▸ Assignment:
Filter out all lines without the word "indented" from the data below, please, and copy the rest.

#####

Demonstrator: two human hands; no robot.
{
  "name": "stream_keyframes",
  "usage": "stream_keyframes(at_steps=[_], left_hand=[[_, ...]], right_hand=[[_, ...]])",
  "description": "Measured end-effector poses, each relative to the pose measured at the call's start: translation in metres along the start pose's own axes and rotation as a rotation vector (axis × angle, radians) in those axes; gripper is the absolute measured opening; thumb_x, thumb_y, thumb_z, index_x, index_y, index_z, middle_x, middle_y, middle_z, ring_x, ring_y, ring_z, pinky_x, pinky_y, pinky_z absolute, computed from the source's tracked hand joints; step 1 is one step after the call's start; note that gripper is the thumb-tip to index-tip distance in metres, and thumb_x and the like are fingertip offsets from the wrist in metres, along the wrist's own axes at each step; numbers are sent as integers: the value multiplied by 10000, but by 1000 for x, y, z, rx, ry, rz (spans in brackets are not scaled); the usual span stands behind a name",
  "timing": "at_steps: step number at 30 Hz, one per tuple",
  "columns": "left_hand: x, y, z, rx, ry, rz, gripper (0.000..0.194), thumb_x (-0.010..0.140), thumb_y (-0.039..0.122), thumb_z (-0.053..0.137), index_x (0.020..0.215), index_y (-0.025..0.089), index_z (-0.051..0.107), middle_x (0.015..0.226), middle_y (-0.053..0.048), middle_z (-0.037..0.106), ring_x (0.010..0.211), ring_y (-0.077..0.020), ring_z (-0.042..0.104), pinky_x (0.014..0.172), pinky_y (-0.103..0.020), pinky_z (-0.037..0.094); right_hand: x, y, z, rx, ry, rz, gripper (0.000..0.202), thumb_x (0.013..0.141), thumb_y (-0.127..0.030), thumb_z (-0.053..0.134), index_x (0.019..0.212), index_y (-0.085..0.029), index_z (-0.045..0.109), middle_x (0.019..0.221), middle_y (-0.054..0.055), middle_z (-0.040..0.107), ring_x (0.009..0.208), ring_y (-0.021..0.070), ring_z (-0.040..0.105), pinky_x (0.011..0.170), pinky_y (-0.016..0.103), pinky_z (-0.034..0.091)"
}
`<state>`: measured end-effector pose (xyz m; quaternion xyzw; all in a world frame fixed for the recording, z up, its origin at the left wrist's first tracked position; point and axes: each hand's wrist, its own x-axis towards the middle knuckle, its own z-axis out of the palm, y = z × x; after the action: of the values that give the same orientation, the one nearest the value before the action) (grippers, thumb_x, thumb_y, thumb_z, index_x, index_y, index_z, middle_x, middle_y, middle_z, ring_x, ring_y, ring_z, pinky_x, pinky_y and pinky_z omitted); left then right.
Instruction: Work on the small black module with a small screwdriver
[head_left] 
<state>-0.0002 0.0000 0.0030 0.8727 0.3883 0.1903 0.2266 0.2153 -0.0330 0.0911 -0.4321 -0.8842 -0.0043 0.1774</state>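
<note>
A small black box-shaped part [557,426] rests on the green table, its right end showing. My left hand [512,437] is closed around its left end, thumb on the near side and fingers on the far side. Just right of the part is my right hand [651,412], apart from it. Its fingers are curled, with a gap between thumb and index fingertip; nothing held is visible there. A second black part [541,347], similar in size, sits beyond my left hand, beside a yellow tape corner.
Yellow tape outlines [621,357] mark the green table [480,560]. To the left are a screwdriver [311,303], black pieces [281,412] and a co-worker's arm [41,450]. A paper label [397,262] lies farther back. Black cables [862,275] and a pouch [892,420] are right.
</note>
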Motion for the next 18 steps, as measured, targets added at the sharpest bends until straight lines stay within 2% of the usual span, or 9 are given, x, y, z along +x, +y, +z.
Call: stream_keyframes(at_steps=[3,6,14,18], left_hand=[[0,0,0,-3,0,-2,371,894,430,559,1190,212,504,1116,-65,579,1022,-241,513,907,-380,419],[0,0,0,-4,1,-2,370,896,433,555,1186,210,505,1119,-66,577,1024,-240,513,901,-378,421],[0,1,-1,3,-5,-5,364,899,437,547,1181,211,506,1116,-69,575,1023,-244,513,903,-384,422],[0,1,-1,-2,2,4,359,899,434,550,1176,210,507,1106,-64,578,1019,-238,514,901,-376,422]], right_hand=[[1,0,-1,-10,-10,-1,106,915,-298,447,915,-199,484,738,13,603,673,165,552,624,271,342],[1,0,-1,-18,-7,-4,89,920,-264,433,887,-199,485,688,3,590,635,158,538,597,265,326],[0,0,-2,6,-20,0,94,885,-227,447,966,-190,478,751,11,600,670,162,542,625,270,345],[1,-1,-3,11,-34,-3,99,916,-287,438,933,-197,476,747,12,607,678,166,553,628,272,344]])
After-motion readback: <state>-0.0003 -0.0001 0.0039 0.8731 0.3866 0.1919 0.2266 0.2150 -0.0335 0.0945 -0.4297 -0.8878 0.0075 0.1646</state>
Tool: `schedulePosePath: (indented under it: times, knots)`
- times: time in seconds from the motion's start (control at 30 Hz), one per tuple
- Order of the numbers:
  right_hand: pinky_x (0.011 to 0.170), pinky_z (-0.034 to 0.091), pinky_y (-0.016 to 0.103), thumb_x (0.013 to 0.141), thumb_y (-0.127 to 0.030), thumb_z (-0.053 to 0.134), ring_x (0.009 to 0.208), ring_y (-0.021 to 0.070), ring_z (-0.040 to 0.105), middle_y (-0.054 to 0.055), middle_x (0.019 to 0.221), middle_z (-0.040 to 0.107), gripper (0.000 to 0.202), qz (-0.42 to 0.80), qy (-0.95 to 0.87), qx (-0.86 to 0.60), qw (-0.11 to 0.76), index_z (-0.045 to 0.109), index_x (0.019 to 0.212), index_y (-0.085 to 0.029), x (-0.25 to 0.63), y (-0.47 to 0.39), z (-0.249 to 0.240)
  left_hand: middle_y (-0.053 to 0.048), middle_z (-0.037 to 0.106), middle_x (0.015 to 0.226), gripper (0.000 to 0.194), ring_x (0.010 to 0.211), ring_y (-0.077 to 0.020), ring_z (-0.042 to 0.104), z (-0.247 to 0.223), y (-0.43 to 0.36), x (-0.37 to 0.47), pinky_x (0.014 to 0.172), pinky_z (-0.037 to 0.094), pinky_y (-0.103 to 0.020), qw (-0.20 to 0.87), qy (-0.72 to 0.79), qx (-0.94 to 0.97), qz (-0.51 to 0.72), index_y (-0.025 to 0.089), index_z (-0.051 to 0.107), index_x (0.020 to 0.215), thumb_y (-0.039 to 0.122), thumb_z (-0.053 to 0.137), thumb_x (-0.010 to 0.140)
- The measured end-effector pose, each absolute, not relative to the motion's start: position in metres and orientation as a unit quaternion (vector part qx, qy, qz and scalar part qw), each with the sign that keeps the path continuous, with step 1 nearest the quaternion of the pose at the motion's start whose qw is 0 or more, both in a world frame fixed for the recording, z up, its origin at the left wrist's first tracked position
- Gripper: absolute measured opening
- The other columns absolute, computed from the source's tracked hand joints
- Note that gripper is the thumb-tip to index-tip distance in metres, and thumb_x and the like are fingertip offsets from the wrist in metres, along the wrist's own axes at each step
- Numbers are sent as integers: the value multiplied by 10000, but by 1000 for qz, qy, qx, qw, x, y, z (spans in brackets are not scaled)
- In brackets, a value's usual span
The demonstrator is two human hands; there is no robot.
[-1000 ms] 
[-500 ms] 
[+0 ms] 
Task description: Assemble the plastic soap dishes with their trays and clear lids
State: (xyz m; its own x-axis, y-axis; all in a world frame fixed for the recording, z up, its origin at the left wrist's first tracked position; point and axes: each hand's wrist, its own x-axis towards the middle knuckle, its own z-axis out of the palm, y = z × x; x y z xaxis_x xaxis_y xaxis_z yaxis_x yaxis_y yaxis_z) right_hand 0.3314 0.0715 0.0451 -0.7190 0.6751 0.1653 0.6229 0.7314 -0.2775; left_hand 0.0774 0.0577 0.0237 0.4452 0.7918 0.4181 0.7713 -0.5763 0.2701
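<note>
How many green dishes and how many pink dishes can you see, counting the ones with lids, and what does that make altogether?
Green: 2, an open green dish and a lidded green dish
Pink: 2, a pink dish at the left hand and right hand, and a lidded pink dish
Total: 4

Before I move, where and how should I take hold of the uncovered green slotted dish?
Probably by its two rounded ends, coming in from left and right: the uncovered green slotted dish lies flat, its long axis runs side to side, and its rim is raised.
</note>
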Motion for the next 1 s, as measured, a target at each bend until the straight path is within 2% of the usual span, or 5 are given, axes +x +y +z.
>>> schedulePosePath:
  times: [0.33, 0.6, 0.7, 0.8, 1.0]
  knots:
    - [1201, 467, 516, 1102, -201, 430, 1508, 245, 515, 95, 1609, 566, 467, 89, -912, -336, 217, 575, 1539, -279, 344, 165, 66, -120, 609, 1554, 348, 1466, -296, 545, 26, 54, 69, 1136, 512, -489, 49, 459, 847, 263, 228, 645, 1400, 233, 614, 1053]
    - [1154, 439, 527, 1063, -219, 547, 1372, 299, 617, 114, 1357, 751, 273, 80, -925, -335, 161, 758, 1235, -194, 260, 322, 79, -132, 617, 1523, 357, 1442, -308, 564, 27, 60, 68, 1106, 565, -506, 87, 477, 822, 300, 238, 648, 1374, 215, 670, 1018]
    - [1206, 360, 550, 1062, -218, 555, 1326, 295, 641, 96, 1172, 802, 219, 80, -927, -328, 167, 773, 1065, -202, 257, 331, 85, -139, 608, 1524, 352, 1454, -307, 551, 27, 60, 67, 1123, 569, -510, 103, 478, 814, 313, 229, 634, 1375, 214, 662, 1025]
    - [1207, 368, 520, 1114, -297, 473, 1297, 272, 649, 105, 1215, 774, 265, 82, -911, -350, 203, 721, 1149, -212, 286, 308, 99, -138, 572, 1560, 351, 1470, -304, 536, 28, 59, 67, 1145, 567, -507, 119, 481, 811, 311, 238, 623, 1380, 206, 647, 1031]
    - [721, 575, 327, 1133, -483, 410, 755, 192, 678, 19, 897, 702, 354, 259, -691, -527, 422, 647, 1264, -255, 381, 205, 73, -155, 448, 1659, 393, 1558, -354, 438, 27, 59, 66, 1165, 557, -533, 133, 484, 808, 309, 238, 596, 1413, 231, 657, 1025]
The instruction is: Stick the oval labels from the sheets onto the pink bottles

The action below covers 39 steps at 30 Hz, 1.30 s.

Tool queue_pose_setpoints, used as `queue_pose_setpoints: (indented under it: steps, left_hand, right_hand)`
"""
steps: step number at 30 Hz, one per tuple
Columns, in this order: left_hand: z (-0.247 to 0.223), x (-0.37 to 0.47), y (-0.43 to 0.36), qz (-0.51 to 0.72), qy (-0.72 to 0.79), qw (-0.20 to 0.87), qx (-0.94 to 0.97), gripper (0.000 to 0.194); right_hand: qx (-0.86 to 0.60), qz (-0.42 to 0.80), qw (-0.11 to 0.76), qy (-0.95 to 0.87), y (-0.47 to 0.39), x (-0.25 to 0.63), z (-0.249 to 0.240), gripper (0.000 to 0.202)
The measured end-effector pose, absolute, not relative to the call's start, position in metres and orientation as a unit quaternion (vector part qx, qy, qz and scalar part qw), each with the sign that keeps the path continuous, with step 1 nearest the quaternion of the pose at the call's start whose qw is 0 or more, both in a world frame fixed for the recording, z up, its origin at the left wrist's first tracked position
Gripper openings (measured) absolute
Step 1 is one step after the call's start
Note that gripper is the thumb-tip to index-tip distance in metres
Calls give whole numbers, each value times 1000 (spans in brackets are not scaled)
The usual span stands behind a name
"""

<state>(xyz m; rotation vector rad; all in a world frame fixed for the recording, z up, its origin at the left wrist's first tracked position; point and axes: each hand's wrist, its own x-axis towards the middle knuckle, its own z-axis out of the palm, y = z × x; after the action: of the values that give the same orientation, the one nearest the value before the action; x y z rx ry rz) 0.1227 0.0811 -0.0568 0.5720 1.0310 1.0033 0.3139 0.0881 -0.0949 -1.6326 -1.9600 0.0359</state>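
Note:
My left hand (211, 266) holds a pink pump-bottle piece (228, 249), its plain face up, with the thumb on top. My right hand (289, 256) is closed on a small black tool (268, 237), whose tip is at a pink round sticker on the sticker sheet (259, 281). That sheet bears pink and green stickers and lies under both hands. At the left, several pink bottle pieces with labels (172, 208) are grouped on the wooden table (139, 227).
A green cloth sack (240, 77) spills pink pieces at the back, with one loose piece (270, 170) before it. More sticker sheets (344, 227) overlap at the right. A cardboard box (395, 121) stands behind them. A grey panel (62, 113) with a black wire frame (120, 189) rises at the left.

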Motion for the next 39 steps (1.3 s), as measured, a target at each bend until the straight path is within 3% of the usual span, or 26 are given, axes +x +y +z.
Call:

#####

▸ Answer space:
Tool: `schedulePosePath: (indented under it: times, knots)`
Tool queue_pose_setpoints, used as `queue_pose_setpoints: (indented under it: steps, left_hand, right_hand)`

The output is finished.